• [Exercise instructions]:
Check each line below for "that" and say how many have it, with no other words.

• [Data segment]:
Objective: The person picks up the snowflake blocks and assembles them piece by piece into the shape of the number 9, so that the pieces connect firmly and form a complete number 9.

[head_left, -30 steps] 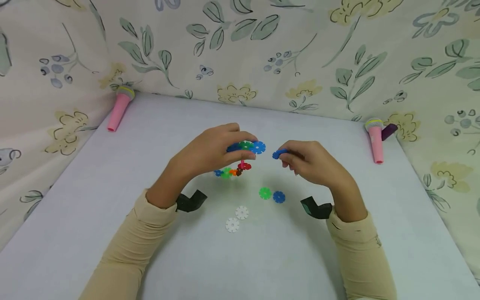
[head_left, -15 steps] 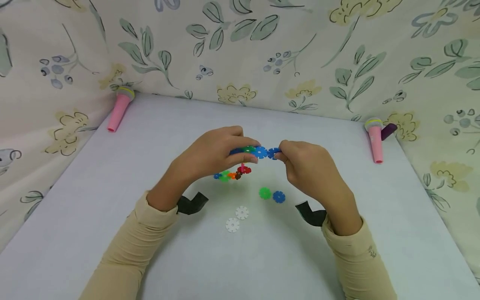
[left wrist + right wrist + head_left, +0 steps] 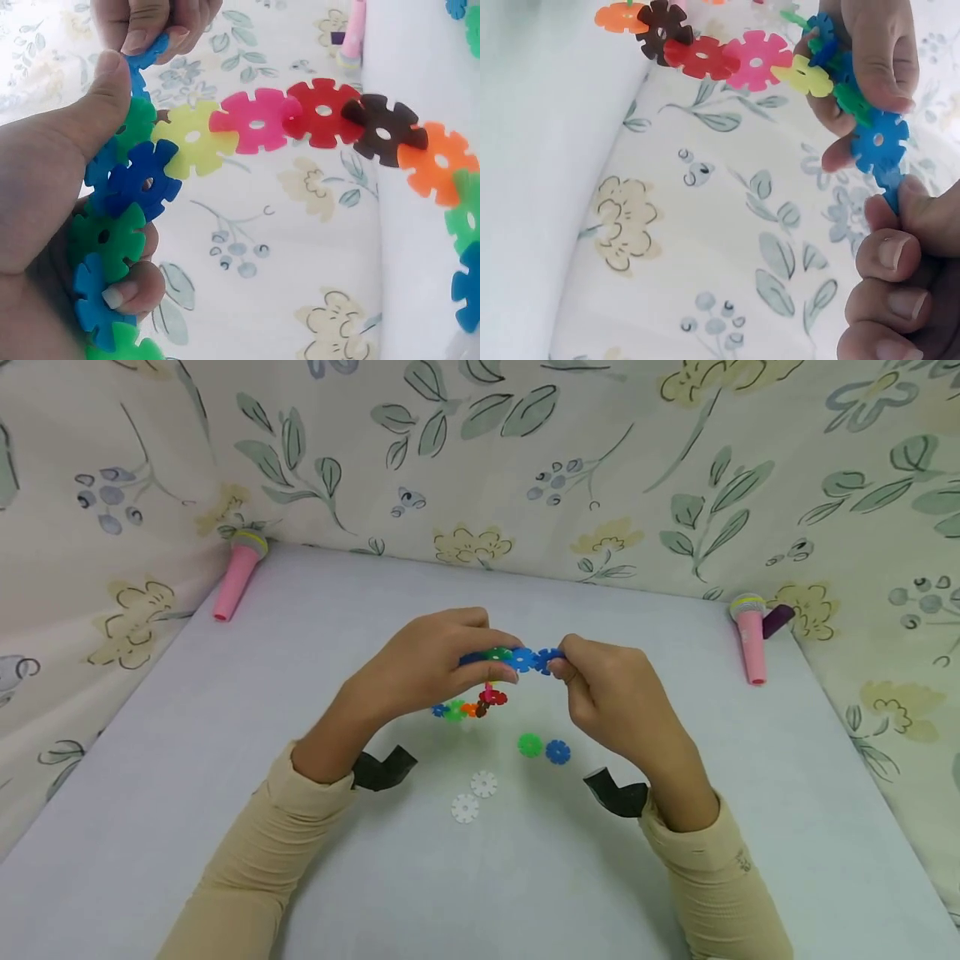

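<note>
L hand [image 3: 427, 664]: grips chain of snowflake discs [image 3: 259, 124] at its blue/green end, thumb on top, fingers curled under; held above table, mid-width.
Chain: arcs down from L hand, yellow, pink, red, brown, orange, then green/blue at far end; tail hangs near tabletop, touching or not, can't tell.
R hand [image 3: 611, 689]: pinches blue disc [image 3: 550, 660] btw thumb & fingertips, narrow grip; disc edge meets chain's end blue disc [image 3: 880, 140] right beside L thumb.
Loose discs: green [image 3: 529, 745] & blue [image 3: 557, 752] side by side, just below hands; 2 white [image 3: 475, 797] nearer body, almost touching.
Table [image 3: 150, 777]: pale, flat; open surface L, R & front of hands.
Edges: floral cloth wall [image 3: 525, 468] closes back & both sides.
Corners: pink toy mic [image 3: 236, 575] back-L, another [image 3: 752, 637] back-R, both well apart from hands.
</note>
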Demonstrator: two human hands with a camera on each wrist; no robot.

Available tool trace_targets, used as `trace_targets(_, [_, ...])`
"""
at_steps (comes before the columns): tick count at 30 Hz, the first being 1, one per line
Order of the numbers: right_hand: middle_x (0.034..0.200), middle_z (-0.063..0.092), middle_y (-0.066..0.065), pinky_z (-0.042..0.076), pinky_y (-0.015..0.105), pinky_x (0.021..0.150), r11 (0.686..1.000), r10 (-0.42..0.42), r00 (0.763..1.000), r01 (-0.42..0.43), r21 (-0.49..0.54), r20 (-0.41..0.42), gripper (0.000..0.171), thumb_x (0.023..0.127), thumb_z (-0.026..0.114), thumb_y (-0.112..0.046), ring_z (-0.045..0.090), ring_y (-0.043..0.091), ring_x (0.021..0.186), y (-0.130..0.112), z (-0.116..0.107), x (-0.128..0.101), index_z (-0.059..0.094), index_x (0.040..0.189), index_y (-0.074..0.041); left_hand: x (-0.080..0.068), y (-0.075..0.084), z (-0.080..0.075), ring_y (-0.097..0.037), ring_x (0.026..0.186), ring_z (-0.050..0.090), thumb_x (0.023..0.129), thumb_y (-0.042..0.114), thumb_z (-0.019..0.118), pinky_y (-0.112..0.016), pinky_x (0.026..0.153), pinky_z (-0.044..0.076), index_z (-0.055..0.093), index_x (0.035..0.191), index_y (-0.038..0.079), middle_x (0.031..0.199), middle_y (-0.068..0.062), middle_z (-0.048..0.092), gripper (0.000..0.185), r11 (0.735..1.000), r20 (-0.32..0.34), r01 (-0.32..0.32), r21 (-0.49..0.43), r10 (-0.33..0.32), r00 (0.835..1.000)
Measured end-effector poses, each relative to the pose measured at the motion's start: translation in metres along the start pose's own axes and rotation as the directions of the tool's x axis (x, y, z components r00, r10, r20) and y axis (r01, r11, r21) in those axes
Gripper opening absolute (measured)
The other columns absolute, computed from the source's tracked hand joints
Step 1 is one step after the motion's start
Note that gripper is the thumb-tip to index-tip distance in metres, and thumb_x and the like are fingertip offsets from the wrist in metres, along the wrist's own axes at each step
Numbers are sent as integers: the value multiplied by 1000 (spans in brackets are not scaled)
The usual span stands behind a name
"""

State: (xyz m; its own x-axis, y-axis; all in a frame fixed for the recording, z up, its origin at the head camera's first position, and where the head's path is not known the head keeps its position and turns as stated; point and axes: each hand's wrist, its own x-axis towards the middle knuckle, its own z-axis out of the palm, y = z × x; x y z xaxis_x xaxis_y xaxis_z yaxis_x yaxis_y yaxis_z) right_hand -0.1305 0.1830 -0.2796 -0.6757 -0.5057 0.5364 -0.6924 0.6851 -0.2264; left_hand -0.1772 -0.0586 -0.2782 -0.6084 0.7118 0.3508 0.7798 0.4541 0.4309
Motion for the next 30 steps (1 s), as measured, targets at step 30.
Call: trace_targets(30, [61, 42, -1, 28, 24, 48, 940, -54, 935, 165, 297, -351, 44, 106, 48, -36, 36, 8, 55, -1, 9, 10, 51, 76, -4, -4, 9, -14, -9, 72, 48, 92, 36, 74, -30, 61, 43, 73, 123, 17, 83, 6, 52, 37, 988, -87, 14, -155, -28, 996])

• [Answer to the exercise]:
2